- Work required
Copy exactly the stretch of data below from the line with "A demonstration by" through the line with "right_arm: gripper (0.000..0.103", including both of those lines.

:::::

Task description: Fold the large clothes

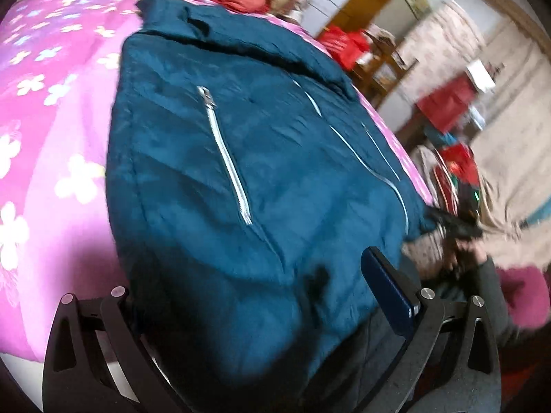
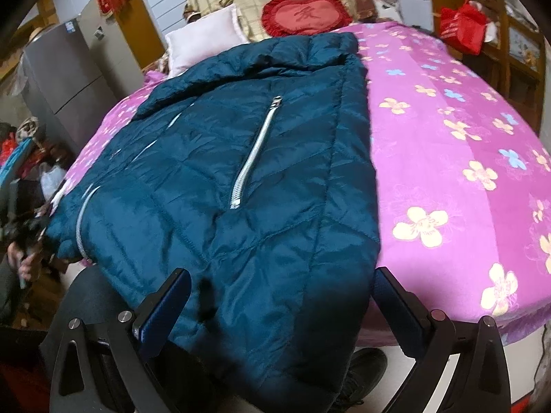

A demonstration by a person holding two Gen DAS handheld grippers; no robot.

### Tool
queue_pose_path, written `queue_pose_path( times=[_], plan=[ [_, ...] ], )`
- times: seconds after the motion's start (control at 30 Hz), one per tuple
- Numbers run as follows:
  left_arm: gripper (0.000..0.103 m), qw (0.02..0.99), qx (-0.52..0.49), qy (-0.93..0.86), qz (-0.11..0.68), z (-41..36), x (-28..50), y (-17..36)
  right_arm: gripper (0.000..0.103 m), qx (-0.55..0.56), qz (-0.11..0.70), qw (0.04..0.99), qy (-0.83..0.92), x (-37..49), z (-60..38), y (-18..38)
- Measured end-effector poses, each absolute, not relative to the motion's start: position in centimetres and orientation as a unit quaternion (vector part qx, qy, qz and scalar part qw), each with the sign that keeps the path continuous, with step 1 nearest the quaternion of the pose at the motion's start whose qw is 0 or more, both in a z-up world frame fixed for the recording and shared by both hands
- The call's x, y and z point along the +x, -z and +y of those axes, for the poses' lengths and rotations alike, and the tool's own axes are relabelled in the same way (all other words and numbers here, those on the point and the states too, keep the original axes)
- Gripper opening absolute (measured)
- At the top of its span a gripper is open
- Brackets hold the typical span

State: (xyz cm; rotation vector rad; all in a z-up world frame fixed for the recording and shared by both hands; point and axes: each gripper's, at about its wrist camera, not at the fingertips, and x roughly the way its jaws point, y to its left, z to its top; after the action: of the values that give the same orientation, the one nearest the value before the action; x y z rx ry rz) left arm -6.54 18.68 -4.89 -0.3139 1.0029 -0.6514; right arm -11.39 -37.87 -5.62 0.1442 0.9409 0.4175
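Note:
A large dark teal quilted jacket (image 1: 241, 172) with silver zippers lies spread on a pink flowered bed sheet (image 1: 51, 103), hem toward me, collar at the far end. In the right wrist view the jacket (image 2: 258, 172) hangs over the near bed edge. My left gripper (image 1: 248, 285) is open, its fingers straddling the jacket's hem; the left finger is hidden under cloth. My right gripper (image 2: 279, 296) is open, its blue-padded fingers on either side of the hem. Neither holds cloth.
A red heart-shaped cushion (image 2: 306, 13) and a white pillow (image 2: 203, 44) lie at the bed head. A grey fridge (image 2: 65, 79) stands left. Red bags (image 2: 465, 27) and wooden furniture stand to the right. A dark shoe (image 2: 361, 371) shows below.

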Motion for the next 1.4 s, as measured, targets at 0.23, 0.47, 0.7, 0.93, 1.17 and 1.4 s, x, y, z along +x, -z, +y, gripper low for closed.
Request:
queue_pose_path(
  times=[0.23, 0.47, 0.7, 0.93, 1.17, 1.4],
  plan=[
    [0.102, 0.835, -0.08, 0.288, 0.462, 17.2, -7.3, 5.1, 0.103, 0.136, 0.444, 0.858, -0.219, -11.8, -40.6, 5.8],
    [0.102, 0.846, -0.051, 0.272, 0.455, 16.4, -7.6, 5.5, 0.103, 0.25, 0.443, 0.798, -0.323, -9.1, -40.2, 6.3],
    [0.102, 0.849, -0.06, 0.265, 0.453, 16.5, -7.7, 5.5, 0.103, 0.27, 0.447, 0.788, -0.326, -9.1, -40.0, 6.2],
    [0.102, 0.85, -0.071, 0.267, 0.449, 16.7, -7.7, 5.4, 0.103, 0.254, 0.451, 0.796, -0.313, -11.0, -40.7, 6.2],
    [0.102, 0.856, -0.076, 0.249, 0.447, 16.5, -7.8, 5.5, 0.103, 0.228, 0.432, 0.82, -0.298, -8.2, -39.2, 5.8],
    [0.102, 0.866, -0.112, 0.227, 0.431, 17.0, -8.1, 5.6, 0.074, 0.056, 0.434, 0.874, -0.212, -9.5, -35.3, 5.2]
  ],
)
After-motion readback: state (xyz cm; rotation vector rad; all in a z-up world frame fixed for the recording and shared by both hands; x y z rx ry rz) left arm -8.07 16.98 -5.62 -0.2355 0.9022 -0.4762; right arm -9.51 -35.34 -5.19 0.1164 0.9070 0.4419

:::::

- Answer box
A demonstration by a person holding two Gen DAS handheld grippers; no robot.

### Tool
queue_pose_path, written `queue_pose_path( times=[_], plan=[ [_, ...] ], )`
- times: seconds after the motion's start (control at 30 Hz), one per tuple
- Numbers run as follows:
  left_arm: gripper (0.000..0.103 m), qw (0.02..0.99), qx (-0.52..0.49), qy (-0.93..0.86), qz (-0.11..0.68), z (-41..36), x (-28..50), y (-17..36)
  right_arm: gripper (0.000..0.103 m), qx (-0.55..0.56), qz (-0.11..0.70), qw (0.04..0.99), qy (-0.83..0.92), x (-37..49), z (-60..38), y (-18..38)

The complete answer has now been given.